▶ Task item
For this exercise, return exactly the lines of the material below that begin at the one with "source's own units" and stop after the one with "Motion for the".

▶ Data block
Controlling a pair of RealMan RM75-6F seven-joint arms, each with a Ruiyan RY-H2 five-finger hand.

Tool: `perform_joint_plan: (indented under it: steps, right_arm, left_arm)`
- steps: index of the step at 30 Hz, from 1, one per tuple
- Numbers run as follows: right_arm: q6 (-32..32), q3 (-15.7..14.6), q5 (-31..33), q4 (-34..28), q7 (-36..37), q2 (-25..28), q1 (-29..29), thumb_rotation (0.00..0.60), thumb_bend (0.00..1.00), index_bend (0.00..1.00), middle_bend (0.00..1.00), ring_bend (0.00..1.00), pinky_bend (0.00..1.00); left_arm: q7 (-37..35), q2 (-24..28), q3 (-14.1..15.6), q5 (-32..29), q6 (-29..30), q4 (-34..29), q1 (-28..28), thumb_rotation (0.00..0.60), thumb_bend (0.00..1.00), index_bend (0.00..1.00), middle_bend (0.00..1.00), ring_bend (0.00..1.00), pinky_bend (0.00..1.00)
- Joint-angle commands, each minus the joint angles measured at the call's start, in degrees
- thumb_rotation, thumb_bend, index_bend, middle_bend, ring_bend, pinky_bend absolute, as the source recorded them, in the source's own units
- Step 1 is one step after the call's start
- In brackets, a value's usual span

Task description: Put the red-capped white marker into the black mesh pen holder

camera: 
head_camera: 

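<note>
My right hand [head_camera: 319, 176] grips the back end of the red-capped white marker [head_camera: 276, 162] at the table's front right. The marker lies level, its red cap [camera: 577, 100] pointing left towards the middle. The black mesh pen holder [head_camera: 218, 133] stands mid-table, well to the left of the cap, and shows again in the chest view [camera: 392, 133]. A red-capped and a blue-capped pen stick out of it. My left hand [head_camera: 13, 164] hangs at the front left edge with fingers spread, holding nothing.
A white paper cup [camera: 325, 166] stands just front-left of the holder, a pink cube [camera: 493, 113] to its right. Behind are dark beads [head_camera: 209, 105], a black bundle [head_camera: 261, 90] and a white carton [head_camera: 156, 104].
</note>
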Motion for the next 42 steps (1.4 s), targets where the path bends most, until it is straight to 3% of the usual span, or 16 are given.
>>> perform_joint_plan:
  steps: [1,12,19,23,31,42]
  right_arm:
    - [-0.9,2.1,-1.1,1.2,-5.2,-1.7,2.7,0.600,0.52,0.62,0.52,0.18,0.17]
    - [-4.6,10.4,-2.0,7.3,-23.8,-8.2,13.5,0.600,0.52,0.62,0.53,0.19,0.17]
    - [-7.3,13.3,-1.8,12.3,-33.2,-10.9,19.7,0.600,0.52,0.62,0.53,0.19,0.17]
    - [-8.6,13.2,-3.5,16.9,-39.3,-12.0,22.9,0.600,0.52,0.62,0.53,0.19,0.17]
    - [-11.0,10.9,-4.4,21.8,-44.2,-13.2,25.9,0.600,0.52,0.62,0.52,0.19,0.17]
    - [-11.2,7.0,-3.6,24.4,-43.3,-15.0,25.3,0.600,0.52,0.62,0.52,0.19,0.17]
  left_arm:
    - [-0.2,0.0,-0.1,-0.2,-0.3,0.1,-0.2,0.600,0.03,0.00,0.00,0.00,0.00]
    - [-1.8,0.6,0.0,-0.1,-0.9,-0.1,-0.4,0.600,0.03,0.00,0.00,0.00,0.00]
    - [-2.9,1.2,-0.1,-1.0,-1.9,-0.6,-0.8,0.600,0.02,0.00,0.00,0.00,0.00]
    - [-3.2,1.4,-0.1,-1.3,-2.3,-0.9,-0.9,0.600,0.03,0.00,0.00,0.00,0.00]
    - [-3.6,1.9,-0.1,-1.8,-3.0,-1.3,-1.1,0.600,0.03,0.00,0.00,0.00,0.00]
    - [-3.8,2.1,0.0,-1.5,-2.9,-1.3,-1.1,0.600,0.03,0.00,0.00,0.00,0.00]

▶ Solution to this problem
- thumb_rotation, thumb_bend, index_bend, middle_bend, ring_bend, pinky_bend absolute, as the source recorded them, in the source's own units
- Step 1 is one step after the call's start
- In brackets, a value's usual span

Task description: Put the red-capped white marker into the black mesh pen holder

camera: 
head_camera: 

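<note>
My right hand [head_camera: 319, 176] grips the back end of the red-capped white marker [head_camera: 276, 162] at the table's front right. The marker lies level, its red cap [camera: 577, 100] pointing left towards the middle. The black mesh pen holder [head_camera: 218, 133] stands mid-table, well to the left of the cap, and shows again in the chest view [camera: 392, 133]. A red-capped and a blue-capped pen stick out of it. My left hand [head_camera: 13, 164] hangs at the front left edge with fingers spread, holding nothing.
A white paper cup [camera: 325, 166] stands just front-left of the holder, a pink cube [camera: 493, 113] to its right. Behind are dark beads [head_camera: 209, 105], a black bundle [head_camera: 261, 90] and a white carton [head_camera: 156, 104].
</note>
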Motion for the next 42 steps (1.4 s), targets where the path bends most, until it is straight to 3% of the usual span, or 16 are given.

Besides the given answer, there is nothing more to add.